AFC Wimbledon: born in the wake of a theft, rising the right way – and now, as a Football League club, looking to move back ‘home’

by

By Nick Harris

SJA Internet Sports Writer of the Year

31 July 2011

From badly behaved millionaire players to corruption in the corridors of power, football has attracted headlines for all the wrong reasons in recent years.

But next Saturday, 6 August, a small team owned by its fans in south London will embark on a new life in the Football League with the intention of proving that clubs can still be ethical, solvent – and successful.

AFC Wimbledon were formed nine years ago by supporters bitterly angry that a Football Association commission were allowing the Wimbledon of Vinnie Jones, Dennis Wise and Joe Kinnear – the Wimbledon of 1988 glory and Crazy Gang antics – to be treated like a franchise and uprooted 60 miles away to Milton Keynes, where they were rebranded as MK Dons.

Infamously the FA commission passed judgment on the views of supporters who wanted Wimbledon to remain close to their roots, saying that idea was ‘not in the wider interests of football.’

You can buy that slogan on T-shirts now. Ironically.

The fans believed their club had been stolen.

Nine years and five promotions later, AFC Wimbledon have made it back into the Football League, where their first match in League Two will be at home to Bristol Rovers in Sky’s live lunchtime match next Saturday.

And according to chief executive Erik Samuelson, they have done it while living up to a set of core principles, on and off the pitch.

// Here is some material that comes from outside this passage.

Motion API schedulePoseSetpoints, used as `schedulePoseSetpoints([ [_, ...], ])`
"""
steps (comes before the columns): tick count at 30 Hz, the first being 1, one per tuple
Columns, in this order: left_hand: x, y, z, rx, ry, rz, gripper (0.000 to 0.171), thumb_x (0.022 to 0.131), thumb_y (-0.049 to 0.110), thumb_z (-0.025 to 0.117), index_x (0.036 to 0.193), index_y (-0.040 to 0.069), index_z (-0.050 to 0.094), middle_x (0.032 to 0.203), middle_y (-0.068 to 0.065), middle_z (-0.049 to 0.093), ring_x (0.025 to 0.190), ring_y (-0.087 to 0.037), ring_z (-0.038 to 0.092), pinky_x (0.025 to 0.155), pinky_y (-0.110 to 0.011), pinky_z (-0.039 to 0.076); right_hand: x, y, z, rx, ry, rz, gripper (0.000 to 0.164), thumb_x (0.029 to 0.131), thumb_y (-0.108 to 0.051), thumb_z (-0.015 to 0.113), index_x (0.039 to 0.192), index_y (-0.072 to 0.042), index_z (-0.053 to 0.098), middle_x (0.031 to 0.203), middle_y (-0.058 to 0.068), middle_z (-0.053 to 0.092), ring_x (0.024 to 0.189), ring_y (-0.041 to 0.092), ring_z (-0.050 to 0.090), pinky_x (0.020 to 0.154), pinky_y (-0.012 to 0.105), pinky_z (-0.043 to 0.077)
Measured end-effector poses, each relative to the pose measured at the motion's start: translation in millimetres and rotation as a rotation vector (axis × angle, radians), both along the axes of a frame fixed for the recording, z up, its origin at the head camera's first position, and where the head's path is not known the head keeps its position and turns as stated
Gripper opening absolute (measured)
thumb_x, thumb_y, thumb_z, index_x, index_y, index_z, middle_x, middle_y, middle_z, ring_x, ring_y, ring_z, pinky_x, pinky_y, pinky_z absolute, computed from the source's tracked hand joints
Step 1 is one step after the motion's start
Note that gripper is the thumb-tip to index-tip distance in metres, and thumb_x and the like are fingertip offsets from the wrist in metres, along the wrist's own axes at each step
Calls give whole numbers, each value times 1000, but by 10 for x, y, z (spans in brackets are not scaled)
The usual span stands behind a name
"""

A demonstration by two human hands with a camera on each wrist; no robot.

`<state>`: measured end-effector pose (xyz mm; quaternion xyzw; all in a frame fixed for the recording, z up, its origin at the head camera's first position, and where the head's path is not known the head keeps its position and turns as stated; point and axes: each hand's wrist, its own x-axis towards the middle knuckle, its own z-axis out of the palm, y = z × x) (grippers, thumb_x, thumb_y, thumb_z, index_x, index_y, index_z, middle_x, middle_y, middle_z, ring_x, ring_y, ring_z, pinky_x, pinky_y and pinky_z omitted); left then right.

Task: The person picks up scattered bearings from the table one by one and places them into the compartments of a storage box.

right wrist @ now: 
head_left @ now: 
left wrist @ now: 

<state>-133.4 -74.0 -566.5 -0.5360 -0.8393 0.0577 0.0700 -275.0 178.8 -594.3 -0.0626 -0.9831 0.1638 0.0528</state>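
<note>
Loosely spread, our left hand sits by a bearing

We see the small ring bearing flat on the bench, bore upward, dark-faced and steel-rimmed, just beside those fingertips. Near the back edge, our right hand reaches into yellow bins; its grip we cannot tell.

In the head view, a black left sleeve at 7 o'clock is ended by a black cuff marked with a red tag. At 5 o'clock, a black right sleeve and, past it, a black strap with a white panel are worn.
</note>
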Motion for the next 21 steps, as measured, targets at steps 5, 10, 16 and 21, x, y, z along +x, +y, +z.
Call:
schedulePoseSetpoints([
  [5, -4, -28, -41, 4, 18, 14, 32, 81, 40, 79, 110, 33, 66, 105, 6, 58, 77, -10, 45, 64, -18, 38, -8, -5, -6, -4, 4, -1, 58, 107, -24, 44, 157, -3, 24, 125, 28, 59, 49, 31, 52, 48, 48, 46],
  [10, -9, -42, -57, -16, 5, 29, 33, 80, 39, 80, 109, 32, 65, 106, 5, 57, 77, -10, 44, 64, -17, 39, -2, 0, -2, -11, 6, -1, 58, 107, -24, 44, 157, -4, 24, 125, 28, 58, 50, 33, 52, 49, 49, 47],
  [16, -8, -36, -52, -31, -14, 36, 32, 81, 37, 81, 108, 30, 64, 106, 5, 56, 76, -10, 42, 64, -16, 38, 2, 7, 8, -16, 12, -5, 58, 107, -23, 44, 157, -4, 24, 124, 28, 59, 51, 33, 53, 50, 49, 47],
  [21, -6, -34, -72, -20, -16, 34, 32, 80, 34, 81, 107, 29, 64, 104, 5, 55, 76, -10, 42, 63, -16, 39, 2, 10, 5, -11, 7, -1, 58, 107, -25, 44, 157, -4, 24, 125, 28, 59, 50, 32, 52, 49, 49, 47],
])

Samuelson says: ‘We’ve been called a romantic club and my reaction was isn’t it about time there was some romance in football?

‘We’re idealistic, but what’s the matter with some ideals with all that’s going on around us? Let’s live by them and see how far we can get.’

Those ideals come into play every time the club recruits a player.

‘Anyone who doesn’t fit the culture is gone pretty quickly,’ says Samuelson. ‘Our team now are all decent, respectable, worthy players who are good ambassadors and who play the right way and behave the right way. All of them. They’re good people and I’m proud that they play for this club.

‘One of the first things Terry Brown, our manager, tells new players is, “We do things properly here. There are no brown envelopes, no expenses, no secret payments or anything else you might have come across at other points in your career. If you don’t do things properly, you won’t fit in here”.

‘I know Terry’s speech so well I could do it for him! He tells them, “This is how we behave. This is how we play football. This club is completely honest. And this club is solvent and you’ll get your wages on payday. And there’s no chance of us going under because we’re solvent and we’re prudent”.

‘Terry has the highest ethical standards. He’s a decent man. He really does get what we’re about and what we want to do.’

It is ironic in the light of Samuelson’s ideals that AFC Wimbledon’s first-ever goal, nine years ago, was scored by one Glenn Mulcaire.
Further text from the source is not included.